DESCRIPTION OF THE TASK: Report each line of the data that has "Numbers" somewhere in it.
[[ MATERIAL PROVIDED open ]]
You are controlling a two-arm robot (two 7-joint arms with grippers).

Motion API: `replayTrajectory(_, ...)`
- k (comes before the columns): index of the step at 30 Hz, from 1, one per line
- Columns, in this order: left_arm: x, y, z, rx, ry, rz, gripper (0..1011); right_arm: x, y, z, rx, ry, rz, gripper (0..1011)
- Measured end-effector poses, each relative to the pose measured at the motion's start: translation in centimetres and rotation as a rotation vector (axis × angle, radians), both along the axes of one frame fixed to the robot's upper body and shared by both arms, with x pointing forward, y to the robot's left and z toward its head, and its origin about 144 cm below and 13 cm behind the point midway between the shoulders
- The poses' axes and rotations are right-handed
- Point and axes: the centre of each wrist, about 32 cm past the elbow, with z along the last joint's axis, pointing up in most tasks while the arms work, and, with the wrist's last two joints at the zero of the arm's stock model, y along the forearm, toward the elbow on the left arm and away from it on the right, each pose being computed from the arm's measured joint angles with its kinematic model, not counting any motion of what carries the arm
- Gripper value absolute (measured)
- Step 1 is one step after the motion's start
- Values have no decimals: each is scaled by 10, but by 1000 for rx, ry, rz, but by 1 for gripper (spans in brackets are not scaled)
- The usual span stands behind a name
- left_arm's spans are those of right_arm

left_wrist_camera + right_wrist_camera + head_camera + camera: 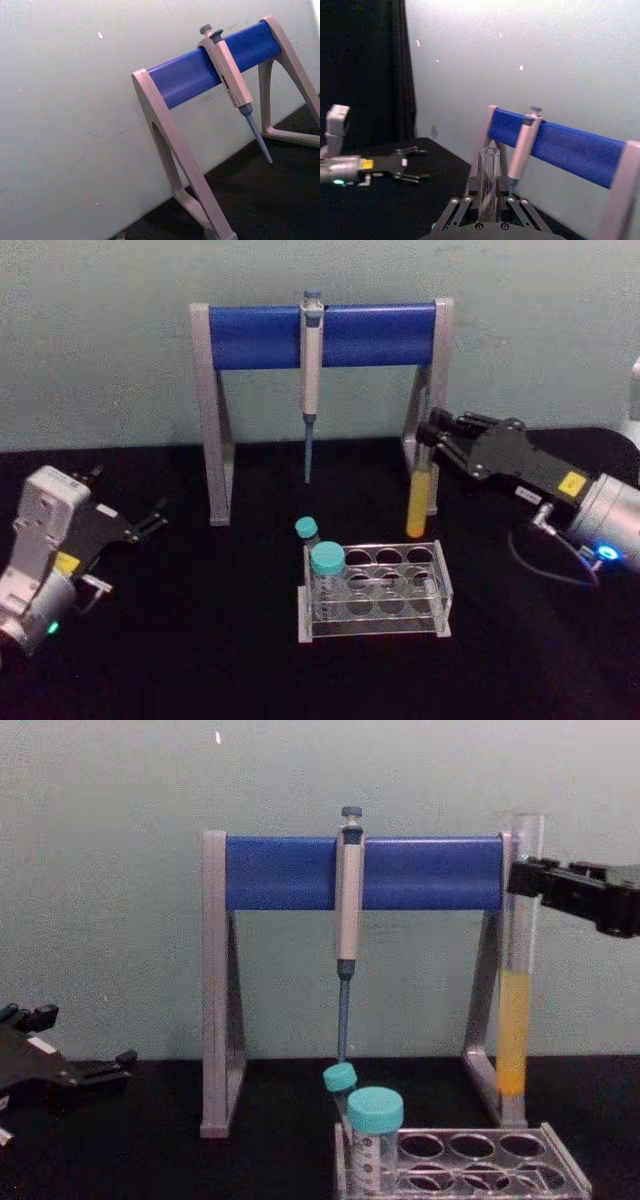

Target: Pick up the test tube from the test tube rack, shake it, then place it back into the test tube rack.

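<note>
Head view: right gripper point(432, 436) clamps the upright clear glass test tube point(421, 502), yellow liquid in its lower part, just beyond the clear plastic test tube rack point(446, 592). The left gripper point(150, 521) lies spread, parked at left.
Right wrist view: the tube's round mouth is uncapped.
Chest view: teal-capped tubes point(374, 1125) stand at the rack's left end.

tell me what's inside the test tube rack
Two teal-capped tubes at its left end; the other holes look empty. The right gripper holds the test tube above the test tube rack. The capped tubes' contents are hidden.
</note>
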Motion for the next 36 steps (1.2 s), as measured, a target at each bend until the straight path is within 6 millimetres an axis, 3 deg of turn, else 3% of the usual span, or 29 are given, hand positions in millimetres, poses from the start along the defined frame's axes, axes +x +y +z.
replayTrajectory(36, 0, 0, 0, 0, 0, 0, 1001, 16, 10, -26, 14, 70, 72, 228)
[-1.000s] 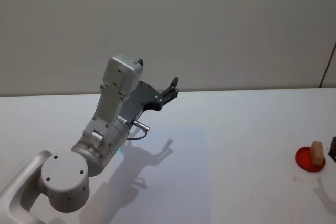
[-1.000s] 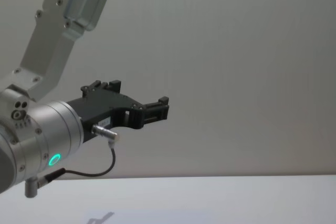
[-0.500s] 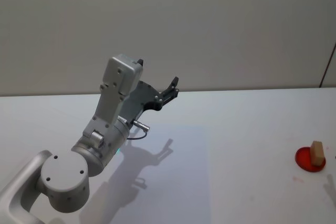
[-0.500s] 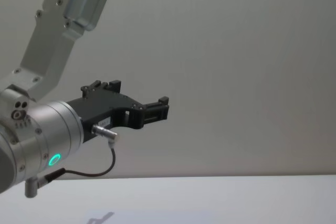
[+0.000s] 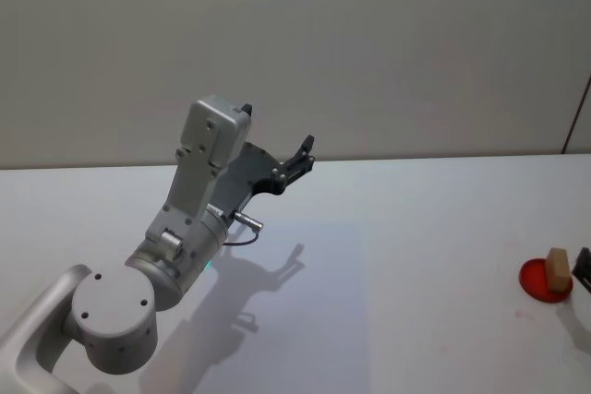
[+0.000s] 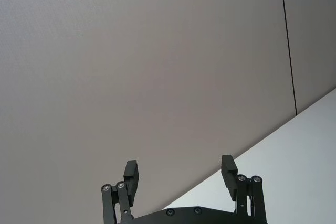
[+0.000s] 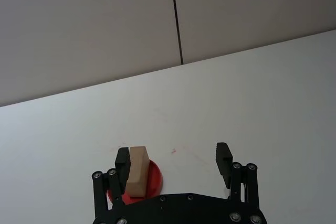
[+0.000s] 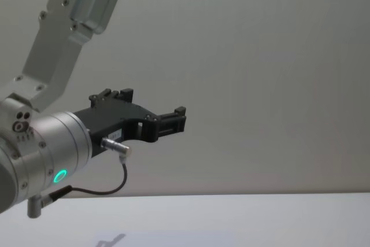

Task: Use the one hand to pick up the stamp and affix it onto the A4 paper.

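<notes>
Small tan-brown rectangular wooden stamp (image 7: 137,170) on a flat round red ink pad (image 7: 154,180). Plain white table (image 5: 443,219) (faint red specks near the pad). Pale, unpatterned A4 paper sheet (image 5: 342,320). Matt black right gripper (image 7: 173,155). Silver-grey metal left arm (image 5: 199,173) with a green light ring (image 8: 59,176).

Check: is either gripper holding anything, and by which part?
Nothing held. The right gripper is open beside the tan wooden block stamp on its red round pad; left gripper open, empty.

My silver-grey left arm (image 8: 55,50) has a round wrist (image 8: 49,143), a green light ring (image 8: 59,176) and a thin black cable (image 8: 125,173). My left gripper (image 6: 179,167) and right gripper (image 7: 173,154) are black with silver screws.
</notes>
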You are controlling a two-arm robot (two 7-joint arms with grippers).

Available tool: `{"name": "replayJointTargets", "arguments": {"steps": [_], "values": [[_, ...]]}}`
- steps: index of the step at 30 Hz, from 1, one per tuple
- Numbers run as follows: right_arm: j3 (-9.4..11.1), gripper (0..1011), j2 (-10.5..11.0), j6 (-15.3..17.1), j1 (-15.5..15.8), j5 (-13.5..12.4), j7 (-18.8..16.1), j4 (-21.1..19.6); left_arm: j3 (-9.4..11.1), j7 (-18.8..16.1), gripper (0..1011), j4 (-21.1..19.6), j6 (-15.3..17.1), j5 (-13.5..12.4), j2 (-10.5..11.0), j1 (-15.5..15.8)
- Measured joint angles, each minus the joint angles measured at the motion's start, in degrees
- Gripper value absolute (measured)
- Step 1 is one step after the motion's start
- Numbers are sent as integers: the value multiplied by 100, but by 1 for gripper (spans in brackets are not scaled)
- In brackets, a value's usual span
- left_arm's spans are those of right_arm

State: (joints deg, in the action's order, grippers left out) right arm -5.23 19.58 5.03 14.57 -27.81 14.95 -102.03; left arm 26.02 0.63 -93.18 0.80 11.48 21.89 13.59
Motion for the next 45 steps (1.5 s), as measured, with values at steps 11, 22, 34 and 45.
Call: {"name": "replayJointTargets", "arguments": {"steps": [11, 22, 34, 45], "values": [[-88, 1001, -188, 209, -340, 129, -248, 265, 0, 0, 1001, 0, 0, 0, 0, 0], [-168, 1001, -346, 393, -577, 338, -314, 474, 0, 0, 1001, 0, 0, 0, 0, 0], [-215, 1001, -476, 570, -758, 562, -301, 638, 0, 0, 1001, 0, 0, 0, 0, 0], [-237, 1001, -560, 635, -822, 671, -300, 778, 0, 0, 1001, 0, 0, 0, 0, 0]]}}
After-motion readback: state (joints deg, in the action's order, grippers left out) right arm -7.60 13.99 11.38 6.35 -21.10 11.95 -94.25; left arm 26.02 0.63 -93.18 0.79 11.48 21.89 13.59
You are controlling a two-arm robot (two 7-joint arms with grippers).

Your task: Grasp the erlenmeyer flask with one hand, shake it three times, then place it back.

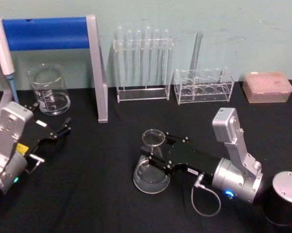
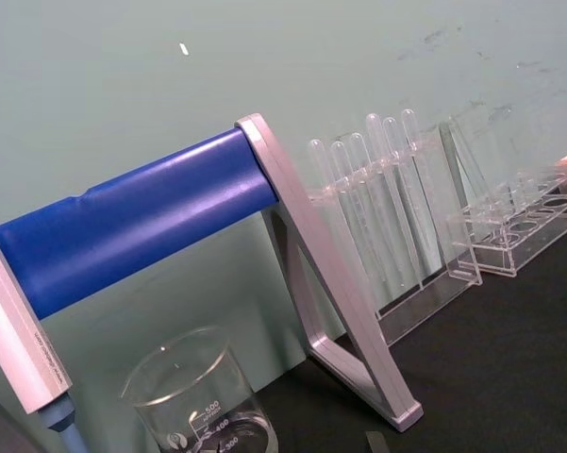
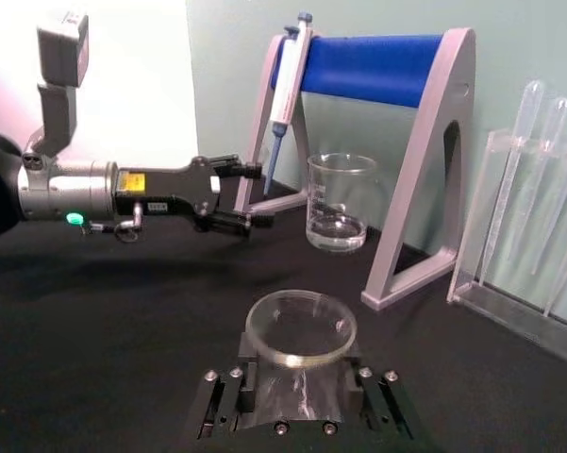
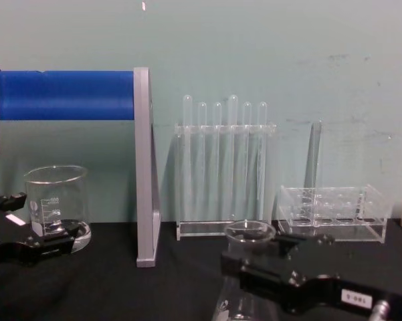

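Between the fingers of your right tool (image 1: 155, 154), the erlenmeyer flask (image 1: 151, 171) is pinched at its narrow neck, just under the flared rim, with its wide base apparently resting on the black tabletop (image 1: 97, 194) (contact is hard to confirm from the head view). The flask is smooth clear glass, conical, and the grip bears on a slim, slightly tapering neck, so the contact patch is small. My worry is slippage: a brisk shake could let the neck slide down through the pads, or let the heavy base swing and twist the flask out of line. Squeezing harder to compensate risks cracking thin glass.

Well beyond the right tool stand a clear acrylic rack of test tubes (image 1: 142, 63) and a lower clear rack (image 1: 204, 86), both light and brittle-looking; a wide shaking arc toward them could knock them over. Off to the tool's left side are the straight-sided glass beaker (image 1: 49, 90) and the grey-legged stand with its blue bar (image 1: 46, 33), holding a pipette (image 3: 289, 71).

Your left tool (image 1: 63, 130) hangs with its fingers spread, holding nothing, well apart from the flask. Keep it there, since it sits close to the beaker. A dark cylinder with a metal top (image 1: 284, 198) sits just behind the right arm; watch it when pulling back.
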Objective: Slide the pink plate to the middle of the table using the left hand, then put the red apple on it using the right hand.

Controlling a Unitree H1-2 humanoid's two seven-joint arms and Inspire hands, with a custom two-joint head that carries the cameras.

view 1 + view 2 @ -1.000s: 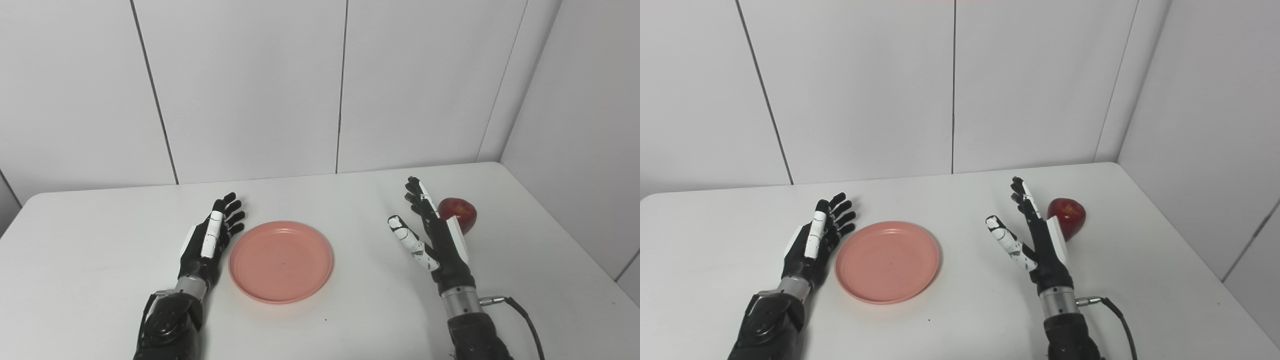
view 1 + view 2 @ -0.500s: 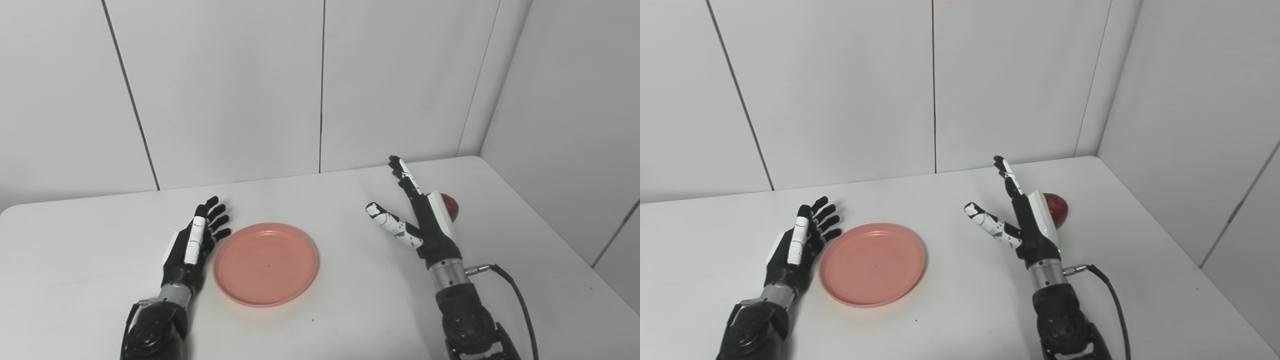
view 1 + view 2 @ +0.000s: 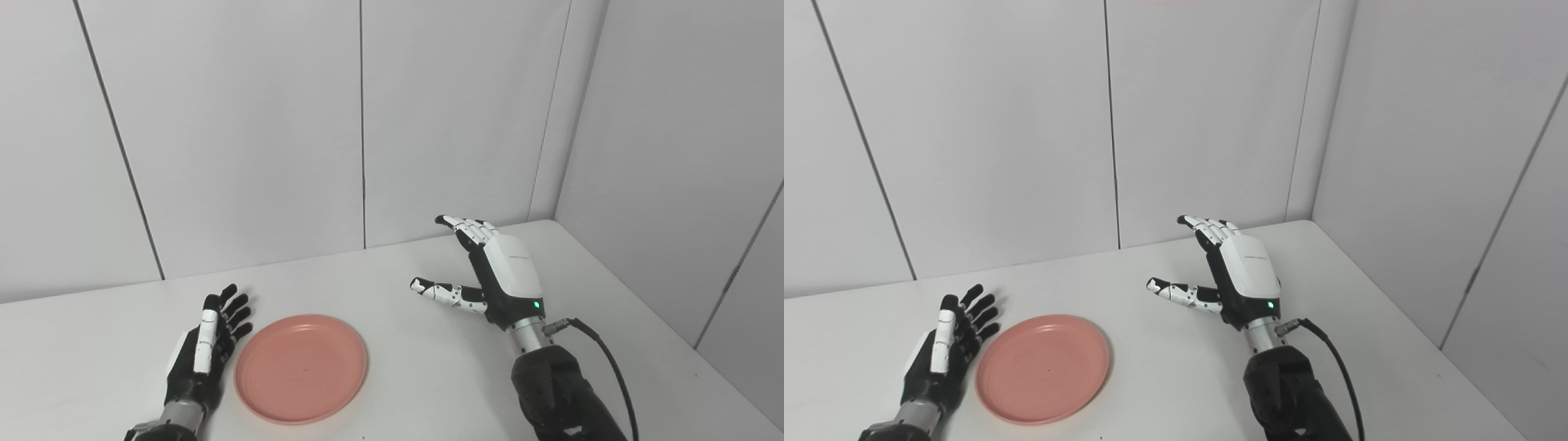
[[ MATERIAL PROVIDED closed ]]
TASK ANSWER:
- Numbers run as follows: right_arm: j3 (-9.4..11.1), gripper (0..1011), j2 (-10.5..11.0), j6 (-15.3..17.1), j1 (-15.5..15.8), j5 (-13.5..12.4), j7 (-18.8..16.1), j4 (-21.1..19.6); left_arm: j3 (-9.4..11.1), j7 (-18.8..16.1), gripper (0..1011), j4 (-21.1..19.6), j6 (-15.3..17.1), j5 (-13.5..12.4), j2 (-10.5..11.0), j1 (-15.5..15.8)
- Numbers are sent as integers: the value multiplied by 100, but by 1 for gripper (spans in brackets are not scaled)

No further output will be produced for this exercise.